Using Ontology-based Data Summarization to Develop Semantics-aware Recommender Systems
Author(s): Tommaso Di Noia, Corrado Magarelli, Andrea Maurino, Matteo Palmonari, Anisa Rula
Full text: submitted version
Abstract: In the current information-centric era, recommender systems are gaining
momentum as tools able to assist users in daily decision-making tasks. They
may exploit users’ past behavior combined with side/contextual information to
suggest them new items or pieces of knowledge they might be interested in.

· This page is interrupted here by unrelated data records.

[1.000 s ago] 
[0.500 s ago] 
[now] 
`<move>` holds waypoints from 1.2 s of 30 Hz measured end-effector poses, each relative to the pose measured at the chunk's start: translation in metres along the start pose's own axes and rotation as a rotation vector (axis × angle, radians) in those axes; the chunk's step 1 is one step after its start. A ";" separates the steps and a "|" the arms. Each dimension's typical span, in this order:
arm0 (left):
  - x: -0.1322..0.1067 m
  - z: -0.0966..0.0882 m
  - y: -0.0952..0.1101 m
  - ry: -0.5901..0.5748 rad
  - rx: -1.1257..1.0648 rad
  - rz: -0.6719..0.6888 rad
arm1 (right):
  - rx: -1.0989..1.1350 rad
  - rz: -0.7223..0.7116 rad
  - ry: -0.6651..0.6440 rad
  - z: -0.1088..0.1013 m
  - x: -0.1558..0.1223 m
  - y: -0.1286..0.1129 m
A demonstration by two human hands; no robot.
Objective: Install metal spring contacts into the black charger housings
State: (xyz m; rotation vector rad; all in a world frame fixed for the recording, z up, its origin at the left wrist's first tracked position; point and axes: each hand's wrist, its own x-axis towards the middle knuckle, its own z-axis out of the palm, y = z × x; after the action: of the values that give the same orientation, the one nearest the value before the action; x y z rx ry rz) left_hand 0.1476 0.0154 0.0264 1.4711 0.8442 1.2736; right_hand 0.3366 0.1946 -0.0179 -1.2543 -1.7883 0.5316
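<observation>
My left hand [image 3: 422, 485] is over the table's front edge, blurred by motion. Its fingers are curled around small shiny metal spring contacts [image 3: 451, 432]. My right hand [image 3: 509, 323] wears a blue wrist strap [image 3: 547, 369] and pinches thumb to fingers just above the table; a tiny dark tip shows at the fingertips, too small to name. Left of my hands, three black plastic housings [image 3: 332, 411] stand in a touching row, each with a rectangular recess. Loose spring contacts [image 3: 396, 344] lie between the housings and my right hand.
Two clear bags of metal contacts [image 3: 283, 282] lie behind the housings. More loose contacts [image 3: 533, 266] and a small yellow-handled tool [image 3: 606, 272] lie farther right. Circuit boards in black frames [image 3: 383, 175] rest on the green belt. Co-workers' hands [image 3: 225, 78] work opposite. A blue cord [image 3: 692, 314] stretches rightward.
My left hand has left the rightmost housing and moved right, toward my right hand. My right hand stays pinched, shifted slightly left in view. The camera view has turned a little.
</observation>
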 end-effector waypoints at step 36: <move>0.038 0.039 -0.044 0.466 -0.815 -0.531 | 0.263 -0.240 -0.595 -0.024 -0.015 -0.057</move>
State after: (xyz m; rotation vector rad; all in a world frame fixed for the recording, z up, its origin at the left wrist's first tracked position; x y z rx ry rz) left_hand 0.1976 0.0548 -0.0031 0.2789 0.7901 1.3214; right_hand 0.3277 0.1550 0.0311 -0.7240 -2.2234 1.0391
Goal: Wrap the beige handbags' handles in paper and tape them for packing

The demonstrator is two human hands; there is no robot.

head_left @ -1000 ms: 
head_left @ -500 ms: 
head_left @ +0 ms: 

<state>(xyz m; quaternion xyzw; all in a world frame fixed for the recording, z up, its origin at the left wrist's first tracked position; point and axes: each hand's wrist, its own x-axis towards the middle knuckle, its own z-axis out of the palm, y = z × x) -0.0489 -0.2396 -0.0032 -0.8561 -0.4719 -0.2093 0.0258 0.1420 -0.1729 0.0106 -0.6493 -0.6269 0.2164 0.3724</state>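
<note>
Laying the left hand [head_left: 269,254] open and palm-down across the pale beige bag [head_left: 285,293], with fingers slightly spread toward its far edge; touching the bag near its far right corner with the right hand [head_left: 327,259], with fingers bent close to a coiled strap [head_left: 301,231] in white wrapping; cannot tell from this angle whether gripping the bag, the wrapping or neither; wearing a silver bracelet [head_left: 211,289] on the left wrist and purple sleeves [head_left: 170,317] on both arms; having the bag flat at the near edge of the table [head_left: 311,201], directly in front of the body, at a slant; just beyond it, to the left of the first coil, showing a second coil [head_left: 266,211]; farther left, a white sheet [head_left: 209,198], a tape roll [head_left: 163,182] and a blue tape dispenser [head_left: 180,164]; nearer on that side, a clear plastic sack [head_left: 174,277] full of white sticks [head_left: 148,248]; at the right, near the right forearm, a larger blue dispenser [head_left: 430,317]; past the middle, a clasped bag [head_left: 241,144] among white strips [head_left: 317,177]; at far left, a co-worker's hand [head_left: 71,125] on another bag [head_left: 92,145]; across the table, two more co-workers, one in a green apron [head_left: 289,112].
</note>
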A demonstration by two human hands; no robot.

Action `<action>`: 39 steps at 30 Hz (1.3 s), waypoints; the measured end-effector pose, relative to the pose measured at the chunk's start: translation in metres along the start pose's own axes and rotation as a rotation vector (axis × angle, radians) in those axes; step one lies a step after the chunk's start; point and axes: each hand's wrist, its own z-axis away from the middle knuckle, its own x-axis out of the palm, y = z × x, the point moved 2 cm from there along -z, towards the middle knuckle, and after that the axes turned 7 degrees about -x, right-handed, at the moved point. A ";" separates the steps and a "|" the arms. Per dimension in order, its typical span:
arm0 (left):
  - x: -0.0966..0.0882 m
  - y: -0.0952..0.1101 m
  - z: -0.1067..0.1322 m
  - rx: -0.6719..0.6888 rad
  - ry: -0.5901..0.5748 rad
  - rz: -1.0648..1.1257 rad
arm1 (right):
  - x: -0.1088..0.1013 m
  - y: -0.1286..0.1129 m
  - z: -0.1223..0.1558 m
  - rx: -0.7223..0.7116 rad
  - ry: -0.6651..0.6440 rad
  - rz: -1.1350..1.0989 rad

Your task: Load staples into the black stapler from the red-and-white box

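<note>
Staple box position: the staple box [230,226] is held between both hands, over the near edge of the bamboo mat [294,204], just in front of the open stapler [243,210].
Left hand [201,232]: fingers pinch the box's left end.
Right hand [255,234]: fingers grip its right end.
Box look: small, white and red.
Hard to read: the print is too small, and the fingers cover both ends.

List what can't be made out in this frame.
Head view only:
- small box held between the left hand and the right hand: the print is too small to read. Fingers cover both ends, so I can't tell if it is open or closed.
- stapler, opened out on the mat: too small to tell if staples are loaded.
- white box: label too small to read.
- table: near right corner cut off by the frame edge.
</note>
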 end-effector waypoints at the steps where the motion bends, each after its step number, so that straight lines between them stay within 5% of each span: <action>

Within the recommendation process, Linked Data (LD) have been already proposed
as a valuable source of information to enhance the predictive power of
recommender systems not only in terms of accuracy but also of diversity and
novelty of results. In this direction, one of the main open issues in using LD to
feed a recommendation engine is related to feature selection: how to select only
the most relevant subset of the original LD dataset thus avoiding both useless
processing of data and the so called “course of dimensionality” problem. In this
paper we show how ontology-based (linked) data summarization can drive the
selection of properties/features useful to a recommender system. In particular,
we compare a fully automated feature selection method based on ontology-based
data summaries with more classical ones and we evaluate the performance of
these methods in terms of accuracy and aggregate diversity of a recommender
system exploiting the top-k selected features. We set up an experimental testbed
relying on datasets related to different knowledge domains. Results show the feasibility
of a feature selection process driven by ontology-based data summaries
for LD-enabled recommender systems.
Keywords: schema summarization; feature selection; recommender systems
Review 1 (by Valentina Janev)
Review 2 (by Alasdair Gray)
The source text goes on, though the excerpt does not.